Problem to solve: Copy out again, unchanged, the line that contains "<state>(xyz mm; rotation" and every line after it down to the last line of the data.

Given material:
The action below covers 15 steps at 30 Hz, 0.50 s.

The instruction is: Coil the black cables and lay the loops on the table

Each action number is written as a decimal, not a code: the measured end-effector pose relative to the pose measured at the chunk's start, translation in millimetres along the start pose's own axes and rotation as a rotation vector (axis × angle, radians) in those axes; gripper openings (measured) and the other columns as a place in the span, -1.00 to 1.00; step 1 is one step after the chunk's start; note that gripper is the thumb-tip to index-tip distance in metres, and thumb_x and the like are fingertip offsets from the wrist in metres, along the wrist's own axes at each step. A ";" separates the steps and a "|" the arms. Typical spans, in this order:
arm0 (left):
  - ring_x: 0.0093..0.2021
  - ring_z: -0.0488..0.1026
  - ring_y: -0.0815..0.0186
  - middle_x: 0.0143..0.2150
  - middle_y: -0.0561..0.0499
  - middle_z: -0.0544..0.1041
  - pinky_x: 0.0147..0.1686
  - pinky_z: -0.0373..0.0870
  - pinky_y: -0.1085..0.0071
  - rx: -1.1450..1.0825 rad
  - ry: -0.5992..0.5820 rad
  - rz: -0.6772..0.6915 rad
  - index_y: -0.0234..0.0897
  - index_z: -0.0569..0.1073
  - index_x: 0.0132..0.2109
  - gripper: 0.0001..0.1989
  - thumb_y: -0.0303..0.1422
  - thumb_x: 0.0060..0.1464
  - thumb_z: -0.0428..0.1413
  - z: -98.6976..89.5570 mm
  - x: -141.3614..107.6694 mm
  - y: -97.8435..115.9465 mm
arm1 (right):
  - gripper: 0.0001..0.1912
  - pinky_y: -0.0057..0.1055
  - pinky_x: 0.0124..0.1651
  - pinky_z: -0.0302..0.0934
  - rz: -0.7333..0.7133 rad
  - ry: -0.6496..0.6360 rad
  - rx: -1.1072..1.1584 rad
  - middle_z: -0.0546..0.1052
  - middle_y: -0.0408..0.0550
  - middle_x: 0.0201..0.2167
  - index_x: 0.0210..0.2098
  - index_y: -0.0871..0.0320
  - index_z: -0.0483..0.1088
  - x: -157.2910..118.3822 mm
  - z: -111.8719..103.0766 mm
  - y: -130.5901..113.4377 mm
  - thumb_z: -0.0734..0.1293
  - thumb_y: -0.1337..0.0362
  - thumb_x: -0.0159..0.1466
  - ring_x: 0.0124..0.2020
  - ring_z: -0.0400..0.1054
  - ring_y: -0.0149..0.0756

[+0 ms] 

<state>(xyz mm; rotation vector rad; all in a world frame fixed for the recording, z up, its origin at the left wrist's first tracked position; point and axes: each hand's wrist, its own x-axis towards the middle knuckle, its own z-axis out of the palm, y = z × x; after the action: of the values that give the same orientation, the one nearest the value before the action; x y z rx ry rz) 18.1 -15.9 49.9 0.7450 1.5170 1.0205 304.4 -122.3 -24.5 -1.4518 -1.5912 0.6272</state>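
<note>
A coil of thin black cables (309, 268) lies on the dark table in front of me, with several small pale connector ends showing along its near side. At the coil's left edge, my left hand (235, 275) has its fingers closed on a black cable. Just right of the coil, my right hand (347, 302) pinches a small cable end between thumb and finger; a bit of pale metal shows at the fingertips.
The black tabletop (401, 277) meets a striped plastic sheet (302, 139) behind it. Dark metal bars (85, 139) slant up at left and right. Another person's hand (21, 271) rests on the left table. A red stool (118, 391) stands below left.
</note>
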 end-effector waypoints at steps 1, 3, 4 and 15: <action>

Response to this task:
<state>(xyz mm; rotation vector rad; all in a world frame fixed for the recording, z up, its origin at the left wrist's first tracked position; point and axes: each hand's wrist, its own x-axis towards the middle knuckle, its own z-axis out of the palm, y = z × x; after the action: of the values that give the same orientation, the one nearest the value before the action; x y z rx ry rz) 18.1 -15.9 49.9 0.7450 1.5170 1.0205 304.4 -122.3 -24.5 -1.4518 -1.5912 0.6272</state>
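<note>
A coil of thin black cables (309, 268) lies on the dark table in front of me, with several small pale connector ends showing along its near side. At the coil's left edge, my left hand (235, 275) has its fingers closed on a black cable. Just right of the coil, my right hand (347, 302) pinches a small cable end between thumb and finger; a bit of pale metal shows at the fingertips.
The black tabletop (401, 277) meets a striped plastic sheet (302, 139) behind it. Dark metal bars (85, 139) slant up at left and right. Another person's hand (21, 271) rests on the left table. A red stool (118, 391) stands below left.
</note>
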 end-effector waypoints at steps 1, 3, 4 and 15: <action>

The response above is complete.